~~Caution~~

May 31, 2005 01:04

I am starting to loath holidays. Mother's day was bad, and today was actually worse. Today was actually the first day that I thought about suicide in a long time. Before I have had thoughts like "Lord, now I understand why people could think that suicide might be an answer." Today was more like, "I wonder what I would have to do to keep from waking up in the morning. I really don't see any point to waking up." Now, before someone calls Charter (maybe that is just a Muncie, Indiana thing) on me, keep listening (reading). The convo went a little something like this:

Me: blah blah blah waking up . . .

Me (a few minutes later): OK, Lord, you know what you are doing (almost rolling my eyes with the thought) so I know this will all work out for good, so I give it all to you. I just don't see the point in going on.

GOD: Ari, have you ever once, anywhere gotten the idea from me that suicide might be in my plan?

Me: No . . . . bu (pretend I was gonna say but, and then God interrupts me)

So, God didn't really say anything there, but I was hit with His peace again, and was suddenly without rebuttal. Then I realized that Job made it through and was blessed, and all he had been left with is the thought that having God is better then having anything. This is where the idea of loosing Andee hit. Since I am already being completely honest, I am just going to admit that for a millisecond I thought, "If I didn't have Andee, I could . . ." I didn't really complete the thought on that this time, but for more on that see the entry for May 10. And yes, I felt dirty for even starting to think that way. I realized that if I did lose Andee at this point I think that I might really just lose my mind. I can only pray that if that does happen I will be able to say "YOUR will be done."

So, a little while later I am thinking and yes, I am crying again. It hits me, maybe God just really wanted me at my lowest. Maybe I needed that to see that I really am nothing without Him. Maybe it really was the only way to remind me that I have to give EVERYTHING to Him. We are talking a total wipe out of Ari's financial, emotional, physical, and intellectual resources. After getting towed not just once, but twice this week. First was because my car broke down on the way home from Florida. Turns out I was out of gas, but the gage was still reading a 6th of a tank left. And then getting towed tonight for parking in the wrong spot . . . yeah that one cost me 101 dollars. And walking down to my car with a hand full of sleeping Andee and a bag full of stuff for the pool only to find out that my car wasn't there really was the perverbial straw that broke the camel's back. This on top of emotional drama that I really don't have the restraint needed to go into without saying things I will regret, so I just won't go there. Along with pain in most of my body from too much hiking after way way too much inactivity, and the serious head ache from stress and the left-overs of last-night's fiasco. And the intellectual strain of over-analyzing everything, especially how I am going to flunk out of college, how I am the worst mother ever, the worst ways to lose a best friend, and . . . so, I thought . . .ok Lord, I believe you will work it all out for good. Here I am, I am yours. I don't have much left, but before it takes everything to teach me this lesson, I am yours. I have been abused, broken, and discarded, but I am . . .
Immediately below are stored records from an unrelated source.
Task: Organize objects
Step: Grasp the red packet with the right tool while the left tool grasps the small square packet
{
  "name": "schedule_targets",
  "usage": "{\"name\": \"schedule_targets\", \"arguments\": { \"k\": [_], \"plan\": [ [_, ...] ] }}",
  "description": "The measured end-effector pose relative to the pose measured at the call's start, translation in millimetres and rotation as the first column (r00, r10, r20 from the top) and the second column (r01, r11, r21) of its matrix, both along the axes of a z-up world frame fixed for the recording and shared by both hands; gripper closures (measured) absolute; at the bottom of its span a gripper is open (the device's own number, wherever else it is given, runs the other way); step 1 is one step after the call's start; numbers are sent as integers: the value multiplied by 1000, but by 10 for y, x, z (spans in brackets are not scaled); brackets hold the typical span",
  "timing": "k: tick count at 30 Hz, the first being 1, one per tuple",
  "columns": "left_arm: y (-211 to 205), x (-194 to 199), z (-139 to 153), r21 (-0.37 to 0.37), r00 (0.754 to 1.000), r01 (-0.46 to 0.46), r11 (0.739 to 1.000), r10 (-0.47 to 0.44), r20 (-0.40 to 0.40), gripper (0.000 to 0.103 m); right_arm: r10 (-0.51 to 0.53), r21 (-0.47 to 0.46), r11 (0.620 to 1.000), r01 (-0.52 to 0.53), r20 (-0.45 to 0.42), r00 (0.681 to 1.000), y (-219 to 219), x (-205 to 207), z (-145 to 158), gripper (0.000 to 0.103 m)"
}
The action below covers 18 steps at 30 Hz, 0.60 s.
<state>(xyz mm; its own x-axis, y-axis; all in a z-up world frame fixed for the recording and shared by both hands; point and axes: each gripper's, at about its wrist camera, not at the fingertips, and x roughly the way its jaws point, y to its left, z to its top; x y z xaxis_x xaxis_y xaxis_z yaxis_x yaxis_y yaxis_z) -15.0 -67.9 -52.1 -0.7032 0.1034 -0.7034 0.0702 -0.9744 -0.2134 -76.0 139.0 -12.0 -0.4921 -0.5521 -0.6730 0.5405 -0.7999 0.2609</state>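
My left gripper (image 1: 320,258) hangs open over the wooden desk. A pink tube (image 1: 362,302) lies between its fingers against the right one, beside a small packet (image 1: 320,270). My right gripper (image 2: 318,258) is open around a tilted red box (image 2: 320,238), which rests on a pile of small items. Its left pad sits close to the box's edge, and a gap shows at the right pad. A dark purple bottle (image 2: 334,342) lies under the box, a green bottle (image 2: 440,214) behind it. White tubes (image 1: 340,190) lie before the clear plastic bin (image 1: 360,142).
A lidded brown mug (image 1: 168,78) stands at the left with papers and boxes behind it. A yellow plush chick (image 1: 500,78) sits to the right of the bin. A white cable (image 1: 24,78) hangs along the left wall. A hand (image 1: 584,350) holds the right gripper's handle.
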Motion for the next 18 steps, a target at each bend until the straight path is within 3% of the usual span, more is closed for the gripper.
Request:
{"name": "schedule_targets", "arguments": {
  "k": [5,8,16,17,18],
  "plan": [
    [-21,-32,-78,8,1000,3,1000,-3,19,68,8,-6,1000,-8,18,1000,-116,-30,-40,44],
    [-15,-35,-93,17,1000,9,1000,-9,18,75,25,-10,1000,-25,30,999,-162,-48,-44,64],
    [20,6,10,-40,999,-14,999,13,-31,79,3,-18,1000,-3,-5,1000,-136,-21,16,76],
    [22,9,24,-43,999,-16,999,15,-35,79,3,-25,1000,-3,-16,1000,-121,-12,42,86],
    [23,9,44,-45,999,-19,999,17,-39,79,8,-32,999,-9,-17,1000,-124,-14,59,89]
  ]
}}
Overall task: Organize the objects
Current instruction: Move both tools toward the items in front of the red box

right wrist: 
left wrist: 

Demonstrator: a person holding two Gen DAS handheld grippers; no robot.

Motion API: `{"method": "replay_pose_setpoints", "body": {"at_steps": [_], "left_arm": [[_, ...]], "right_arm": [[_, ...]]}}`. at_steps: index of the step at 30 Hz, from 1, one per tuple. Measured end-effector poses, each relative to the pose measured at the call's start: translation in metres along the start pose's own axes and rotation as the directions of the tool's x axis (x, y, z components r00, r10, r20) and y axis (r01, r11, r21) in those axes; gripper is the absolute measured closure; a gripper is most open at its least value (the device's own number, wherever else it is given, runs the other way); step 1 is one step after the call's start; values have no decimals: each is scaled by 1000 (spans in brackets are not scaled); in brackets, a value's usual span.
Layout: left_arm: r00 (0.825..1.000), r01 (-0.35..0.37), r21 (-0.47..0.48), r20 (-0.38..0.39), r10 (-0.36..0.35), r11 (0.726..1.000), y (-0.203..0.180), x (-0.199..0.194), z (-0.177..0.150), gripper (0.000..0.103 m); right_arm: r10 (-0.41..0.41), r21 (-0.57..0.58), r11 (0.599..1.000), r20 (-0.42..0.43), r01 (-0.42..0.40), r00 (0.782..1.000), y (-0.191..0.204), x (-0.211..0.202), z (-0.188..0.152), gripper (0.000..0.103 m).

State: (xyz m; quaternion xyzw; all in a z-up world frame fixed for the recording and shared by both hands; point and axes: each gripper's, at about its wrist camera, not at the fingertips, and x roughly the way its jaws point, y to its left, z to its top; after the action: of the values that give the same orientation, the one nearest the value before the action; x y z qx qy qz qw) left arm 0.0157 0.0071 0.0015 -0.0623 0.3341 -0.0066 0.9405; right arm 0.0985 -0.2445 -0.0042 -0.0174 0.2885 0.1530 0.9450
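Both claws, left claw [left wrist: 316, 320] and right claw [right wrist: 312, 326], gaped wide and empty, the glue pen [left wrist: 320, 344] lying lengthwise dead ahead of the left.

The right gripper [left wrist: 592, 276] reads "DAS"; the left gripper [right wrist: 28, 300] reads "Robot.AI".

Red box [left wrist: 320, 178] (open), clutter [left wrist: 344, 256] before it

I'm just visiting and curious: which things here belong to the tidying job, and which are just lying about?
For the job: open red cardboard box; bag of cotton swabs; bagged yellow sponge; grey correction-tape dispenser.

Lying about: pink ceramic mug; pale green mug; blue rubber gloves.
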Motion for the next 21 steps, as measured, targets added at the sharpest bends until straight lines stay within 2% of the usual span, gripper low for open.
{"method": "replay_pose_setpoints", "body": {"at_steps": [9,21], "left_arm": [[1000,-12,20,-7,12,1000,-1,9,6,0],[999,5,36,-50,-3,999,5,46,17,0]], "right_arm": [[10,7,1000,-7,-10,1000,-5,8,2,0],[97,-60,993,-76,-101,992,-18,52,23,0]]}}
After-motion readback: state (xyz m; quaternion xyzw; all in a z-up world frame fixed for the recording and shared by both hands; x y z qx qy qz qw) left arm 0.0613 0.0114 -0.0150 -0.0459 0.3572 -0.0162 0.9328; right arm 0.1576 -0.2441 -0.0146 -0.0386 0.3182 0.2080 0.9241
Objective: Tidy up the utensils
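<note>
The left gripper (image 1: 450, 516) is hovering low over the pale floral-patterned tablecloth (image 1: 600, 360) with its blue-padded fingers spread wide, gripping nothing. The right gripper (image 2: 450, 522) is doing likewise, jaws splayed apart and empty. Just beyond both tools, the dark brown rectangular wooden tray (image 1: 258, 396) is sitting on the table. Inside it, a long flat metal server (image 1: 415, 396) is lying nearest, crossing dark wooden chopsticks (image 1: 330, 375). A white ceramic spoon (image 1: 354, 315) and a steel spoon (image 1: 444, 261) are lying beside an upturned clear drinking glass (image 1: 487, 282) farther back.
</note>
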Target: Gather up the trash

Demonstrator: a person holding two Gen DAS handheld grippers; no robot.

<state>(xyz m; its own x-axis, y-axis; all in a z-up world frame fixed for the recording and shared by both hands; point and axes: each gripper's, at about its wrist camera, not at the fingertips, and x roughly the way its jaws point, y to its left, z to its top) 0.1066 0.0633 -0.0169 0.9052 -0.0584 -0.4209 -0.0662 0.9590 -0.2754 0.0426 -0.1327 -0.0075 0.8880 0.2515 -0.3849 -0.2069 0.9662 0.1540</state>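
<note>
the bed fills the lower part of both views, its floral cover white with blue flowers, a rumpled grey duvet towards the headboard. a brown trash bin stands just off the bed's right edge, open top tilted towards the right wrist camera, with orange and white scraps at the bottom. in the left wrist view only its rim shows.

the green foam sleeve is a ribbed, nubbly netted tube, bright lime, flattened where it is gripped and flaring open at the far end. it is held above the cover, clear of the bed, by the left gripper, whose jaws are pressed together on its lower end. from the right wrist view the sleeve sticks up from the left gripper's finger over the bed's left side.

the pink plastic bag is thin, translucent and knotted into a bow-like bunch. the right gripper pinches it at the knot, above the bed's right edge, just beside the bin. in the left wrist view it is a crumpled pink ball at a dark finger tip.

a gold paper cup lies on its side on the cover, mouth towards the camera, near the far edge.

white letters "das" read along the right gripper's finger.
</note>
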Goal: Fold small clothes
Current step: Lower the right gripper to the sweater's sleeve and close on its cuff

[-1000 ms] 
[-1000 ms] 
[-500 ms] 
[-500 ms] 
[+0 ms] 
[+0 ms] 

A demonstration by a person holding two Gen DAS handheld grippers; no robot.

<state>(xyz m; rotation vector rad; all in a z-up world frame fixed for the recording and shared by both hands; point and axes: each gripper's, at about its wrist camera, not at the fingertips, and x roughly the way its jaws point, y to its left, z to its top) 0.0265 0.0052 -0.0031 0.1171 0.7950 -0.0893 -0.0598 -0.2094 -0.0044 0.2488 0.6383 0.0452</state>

So, all that is evil in me jumps in the fun here. Next thing I know I am actually convinced that I am so worthless that not even God could use me. Thoughts like, "God 'says' he uses the least, but Moses was just stupid, and you're worthless" and "no wonder . . . picked someone he has seen 7 times over your complete trust and dedicated friendship, because you are worthless" You can substitute other words for worthless too, in those few seconds, I was slammed with the most vile thoughts I have ever had about myself. Here is the reason for tonight's whole entry though. You see, I said "those few seconds", because almost the same time those thoughts entered my head, my Father put down the checkmate. I love the term checkmate, but for those non-chess-players out there, it means that there is absolutely nothing you can do to get out of it . . game over, this wins all.

I wish I could highlight this for you, because it really was amazing. It was like a breath of fresh air after being in a car with the windows up with Joel, Carmen, and Holly for a few hours after we have all been hiking for a long long time. The evil voices stopped and that still small voice said, "Now you will know that what happens is ME in you." It was pretty much "I love you" and "you are not worthless" and "I am about to do amazing things in you" all in one. I have no idea what is around the corner, but I am looking forward to tomorrow.